> [Problem requirements] Search the data for the word "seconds" and copy each line that has it.

> [Collected data]
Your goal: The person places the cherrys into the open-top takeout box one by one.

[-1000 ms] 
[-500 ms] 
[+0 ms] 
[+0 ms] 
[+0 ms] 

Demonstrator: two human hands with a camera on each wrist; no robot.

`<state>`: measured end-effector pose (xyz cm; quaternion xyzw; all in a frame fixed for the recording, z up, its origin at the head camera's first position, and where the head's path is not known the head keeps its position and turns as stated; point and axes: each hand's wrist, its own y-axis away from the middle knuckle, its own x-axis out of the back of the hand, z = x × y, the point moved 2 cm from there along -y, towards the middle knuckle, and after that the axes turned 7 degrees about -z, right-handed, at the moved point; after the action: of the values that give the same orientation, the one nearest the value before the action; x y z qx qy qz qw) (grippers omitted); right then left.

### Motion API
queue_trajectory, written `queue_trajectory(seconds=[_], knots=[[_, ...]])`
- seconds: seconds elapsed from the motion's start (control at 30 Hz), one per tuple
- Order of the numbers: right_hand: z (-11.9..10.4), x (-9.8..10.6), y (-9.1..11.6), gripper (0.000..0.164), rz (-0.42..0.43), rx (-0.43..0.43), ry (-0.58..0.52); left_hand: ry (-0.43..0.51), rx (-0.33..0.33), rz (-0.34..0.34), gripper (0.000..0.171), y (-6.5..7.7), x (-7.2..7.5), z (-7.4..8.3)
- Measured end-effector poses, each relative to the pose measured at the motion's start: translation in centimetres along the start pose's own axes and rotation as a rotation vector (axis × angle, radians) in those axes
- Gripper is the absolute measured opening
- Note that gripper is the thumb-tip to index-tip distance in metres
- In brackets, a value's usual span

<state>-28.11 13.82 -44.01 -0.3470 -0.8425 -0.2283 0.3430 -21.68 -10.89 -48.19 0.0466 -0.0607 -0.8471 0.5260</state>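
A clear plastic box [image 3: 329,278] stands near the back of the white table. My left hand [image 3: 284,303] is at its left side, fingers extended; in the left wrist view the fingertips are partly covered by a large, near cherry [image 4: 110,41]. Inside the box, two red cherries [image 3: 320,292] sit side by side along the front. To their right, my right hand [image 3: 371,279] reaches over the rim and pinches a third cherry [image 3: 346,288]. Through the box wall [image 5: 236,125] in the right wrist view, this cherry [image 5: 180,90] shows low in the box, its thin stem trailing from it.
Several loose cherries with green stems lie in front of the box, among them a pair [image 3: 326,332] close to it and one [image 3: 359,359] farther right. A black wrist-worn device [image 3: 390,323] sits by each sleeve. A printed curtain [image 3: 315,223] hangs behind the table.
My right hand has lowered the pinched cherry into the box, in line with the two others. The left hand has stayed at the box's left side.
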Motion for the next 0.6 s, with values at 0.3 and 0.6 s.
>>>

> [Response]
queue_trajectory, written `queue_trajectory(seconds=[_], knots=[[_, ...]])`
- seconds: seconds elapsed from the motion's start (control at 30 Hz), one per tuple

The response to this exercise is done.